### TASK TO COMPLETE
Lines from the beginning of the data below through the one containing "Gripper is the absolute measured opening" are to be printed exactly as they appear.

*** Opening of GIVEN RECORDS ***

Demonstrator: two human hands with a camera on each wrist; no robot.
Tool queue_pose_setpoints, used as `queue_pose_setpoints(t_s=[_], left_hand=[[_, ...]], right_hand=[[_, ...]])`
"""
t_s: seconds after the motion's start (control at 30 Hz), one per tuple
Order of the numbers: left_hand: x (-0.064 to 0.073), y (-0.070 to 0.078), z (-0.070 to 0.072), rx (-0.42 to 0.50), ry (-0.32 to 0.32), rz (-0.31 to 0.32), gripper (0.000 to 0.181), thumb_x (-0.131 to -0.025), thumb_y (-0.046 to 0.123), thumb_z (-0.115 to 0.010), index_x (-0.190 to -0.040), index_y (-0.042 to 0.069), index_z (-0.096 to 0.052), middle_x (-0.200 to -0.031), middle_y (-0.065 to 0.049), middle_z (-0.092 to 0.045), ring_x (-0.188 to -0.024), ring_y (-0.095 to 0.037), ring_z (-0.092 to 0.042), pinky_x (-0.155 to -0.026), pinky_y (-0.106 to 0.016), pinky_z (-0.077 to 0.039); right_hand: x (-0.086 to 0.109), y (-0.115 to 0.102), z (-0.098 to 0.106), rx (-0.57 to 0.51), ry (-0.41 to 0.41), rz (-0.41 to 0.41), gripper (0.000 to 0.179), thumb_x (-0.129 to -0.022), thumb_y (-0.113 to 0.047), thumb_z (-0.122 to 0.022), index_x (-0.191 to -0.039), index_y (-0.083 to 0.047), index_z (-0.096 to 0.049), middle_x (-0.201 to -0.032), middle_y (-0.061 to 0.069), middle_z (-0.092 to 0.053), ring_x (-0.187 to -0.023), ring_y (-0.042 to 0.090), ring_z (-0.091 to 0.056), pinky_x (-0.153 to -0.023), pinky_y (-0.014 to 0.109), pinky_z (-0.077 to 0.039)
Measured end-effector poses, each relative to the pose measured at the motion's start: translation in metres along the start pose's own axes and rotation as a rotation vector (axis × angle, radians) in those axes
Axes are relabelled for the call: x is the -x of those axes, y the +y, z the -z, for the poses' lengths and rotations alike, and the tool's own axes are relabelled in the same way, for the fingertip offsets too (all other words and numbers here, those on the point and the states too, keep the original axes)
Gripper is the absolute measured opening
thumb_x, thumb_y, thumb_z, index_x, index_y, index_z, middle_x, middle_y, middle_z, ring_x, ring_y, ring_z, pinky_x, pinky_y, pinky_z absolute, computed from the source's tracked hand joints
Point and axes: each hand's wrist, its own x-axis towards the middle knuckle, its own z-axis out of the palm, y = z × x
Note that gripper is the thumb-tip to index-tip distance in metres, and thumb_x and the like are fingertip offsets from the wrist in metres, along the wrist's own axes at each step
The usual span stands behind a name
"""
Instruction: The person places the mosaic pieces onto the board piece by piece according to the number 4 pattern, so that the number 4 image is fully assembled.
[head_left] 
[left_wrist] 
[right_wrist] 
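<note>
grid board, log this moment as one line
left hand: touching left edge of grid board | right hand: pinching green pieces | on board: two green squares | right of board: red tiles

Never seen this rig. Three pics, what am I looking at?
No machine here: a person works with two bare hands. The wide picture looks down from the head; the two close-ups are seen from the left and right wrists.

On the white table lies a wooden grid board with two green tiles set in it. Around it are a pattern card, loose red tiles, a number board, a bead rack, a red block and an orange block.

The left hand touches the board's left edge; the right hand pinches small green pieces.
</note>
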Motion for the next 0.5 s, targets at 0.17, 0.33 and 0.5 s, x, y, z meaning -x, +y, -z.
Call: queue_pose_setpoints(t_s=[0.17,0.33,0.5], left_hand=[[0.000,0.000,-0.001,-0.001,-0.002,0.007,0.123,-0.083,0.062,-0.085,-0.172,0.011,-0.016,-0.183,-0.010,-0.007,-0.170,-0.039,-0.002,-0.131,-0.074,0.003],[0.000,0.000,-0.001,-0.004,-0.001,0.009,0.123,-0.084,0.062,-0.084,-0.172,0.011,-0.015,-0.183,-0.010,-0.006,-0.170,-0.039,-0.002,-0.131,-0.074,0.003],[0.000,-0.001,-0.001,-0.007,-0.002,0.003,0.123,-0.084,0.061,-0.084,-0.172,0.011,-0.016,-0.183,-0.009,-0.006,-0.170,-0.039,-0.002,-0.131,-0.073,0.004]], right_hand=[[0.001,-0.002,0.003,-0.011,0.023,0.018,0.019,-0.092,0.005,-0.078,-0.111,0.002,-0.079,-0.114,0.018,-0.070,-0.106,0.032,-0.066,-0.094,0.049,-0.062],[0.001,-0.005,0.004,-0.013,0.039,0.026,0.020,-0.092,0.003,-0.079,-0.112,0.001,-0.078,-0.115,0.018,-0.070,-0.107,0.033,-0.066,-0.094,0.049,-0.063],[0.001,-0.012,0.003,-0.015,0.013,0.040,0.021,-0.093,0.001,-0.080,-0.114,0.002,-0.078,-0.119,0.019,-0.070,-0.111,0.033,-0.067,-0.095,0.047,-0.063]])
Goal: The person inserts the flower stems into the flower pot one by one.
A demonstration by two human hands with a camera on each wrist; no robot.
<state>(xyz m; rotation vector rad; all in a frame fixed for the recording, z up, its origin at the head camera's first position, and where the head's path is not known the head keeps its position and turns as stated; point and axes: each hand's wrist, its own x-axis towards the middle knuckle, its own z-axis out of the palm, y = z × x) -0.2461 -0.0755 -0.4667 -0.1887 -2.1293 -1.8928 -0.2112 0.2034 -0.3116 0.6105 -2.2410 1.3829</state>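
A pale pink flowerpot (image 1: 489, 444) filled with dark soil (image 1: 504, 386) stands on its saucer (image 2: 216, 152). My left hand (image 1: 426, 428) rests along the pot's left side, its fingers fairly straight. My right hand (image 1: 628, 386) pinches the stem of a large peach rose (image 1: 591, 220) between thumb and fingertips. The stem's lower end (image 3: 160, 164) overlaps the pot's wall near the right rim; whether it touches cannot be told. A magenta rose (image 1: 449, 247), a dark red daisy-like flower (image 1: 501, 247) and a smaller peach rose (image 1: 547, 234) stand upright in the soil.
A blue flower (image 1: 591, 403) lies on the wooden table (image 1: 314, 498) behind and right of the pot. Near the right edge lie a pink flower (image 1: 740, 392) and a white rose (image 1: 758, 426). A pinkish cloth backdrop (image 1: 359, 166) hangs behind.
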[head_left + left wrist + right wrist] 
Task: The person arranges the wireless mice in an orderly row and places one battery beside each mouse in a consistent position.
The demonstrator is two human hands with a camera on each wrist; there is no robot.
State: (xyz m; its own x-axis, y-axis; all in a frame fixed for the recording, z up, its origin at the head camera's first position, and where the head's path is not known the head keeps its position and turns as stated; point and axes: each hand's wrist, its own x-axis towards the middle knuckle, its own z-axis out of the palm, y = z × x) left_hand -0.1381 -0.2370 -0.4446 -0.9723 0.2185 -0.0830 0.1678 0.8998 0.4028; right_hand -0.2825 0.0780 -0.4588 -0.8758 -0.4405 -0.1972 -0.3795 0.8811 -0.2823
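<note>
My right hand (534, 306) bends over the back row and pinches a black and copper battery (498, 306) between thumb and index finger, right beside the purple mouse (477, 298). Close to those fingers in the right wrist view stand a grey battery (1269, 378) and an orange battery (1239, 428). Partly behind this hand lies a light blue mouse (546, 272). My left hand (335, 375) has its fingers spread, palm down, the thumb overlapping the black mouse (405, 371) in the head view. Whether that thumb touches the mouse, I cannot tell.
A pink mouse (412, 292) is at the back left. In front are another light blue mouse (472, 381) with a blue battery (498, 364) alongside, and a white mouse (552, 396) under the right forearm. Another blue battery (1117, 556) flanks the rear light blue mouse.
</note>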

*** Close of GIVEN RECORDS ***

### OUTPUT BELOW
Demonstrator: two human hands with a camera on each wrist; no robot.
Tool queue_pose_setpoints, used as `queue_pose_setpoints(t_s=[_], left_hand=[[_, ...]], right_hand=[[_, ...]])`
"""
t_s: seconds after the motion's start (control at 30 Hz), one per tuple
Order of the numbers: left_hand: x (-0.064 to 0.073), y (-0.070 to 0.078), z (-0.070 to 0.072), rx (-0.42 to 0.50), ry (-0.32 to 0.32), rz (-0.31 to 0.32), gripper (0.000 to 0.181), thumb_x (-0.131 to -0.025), thumb_y (-0.046 to 0.123), thumb_z (-0.115 to 0.010), index_x (-0.190 to -0.040), index_y (-0.042 to 0.069), index_z (-0.096 to 0.052), middle_x (-0.200 to -0.031), middle_y (-0.065 to 0.049), middle_z (-0.092 to 0.045), ring_x (-0.188 to -0.024), ring_y (-0.095 to 0.037), ring_z (-0.092 to 0.042), pinky_x (-0.155 to -0.026), pinky_y (-0.106 to 0.016), pinky_z (-0.077 to 0.039); right_hand: x (-0.086 to 0.109), y (-0.115 to 0.102), z (-0.098 to 0.106), rx (-0.57 to 0.51), ry (-0.41 to 0.41), rz (-0.41 to 0.41), gripper (0.000 to 0.179), thumb_x (-0.129 to -0.022), thumb_y (-0.113 to 0.047), thumb_z (-0.122 to 0.022), index_x (-0.191 to -0.039), index_y (-0.083 to 0.047), index_z (-0.096 to 0.049), middle_x (-0.201 to -0.032), middle_y (-0.061 to 0.069), middle_z (-0.092 to 0.053), ring_x (-0.187 to -0.023), ring_y (-0.042 to 0.090), ring_z (-0.091 to 0.056), pinky_x (-0.153 to -0.023), pinky_y (-0.014 to 0.109), pinky_z (-0.077 to 0.039)
Measured end-effector poses, each relative to the pose measured at the motion's start: translation in metres along the start pose's own axes and rotation as a rotation vector (axis × angle, radians) in those axes
Axes are relabelled for the call: x is the -x of those axes, y the +y, z the -z, for the poses' lengths and rotations alike, and the tool's own axes are relabelled in the same way, for the fingertip offsets too (all other words and numbers here, those on the point and the states too, keep the original axes)
Gripper is the absolute measured opening

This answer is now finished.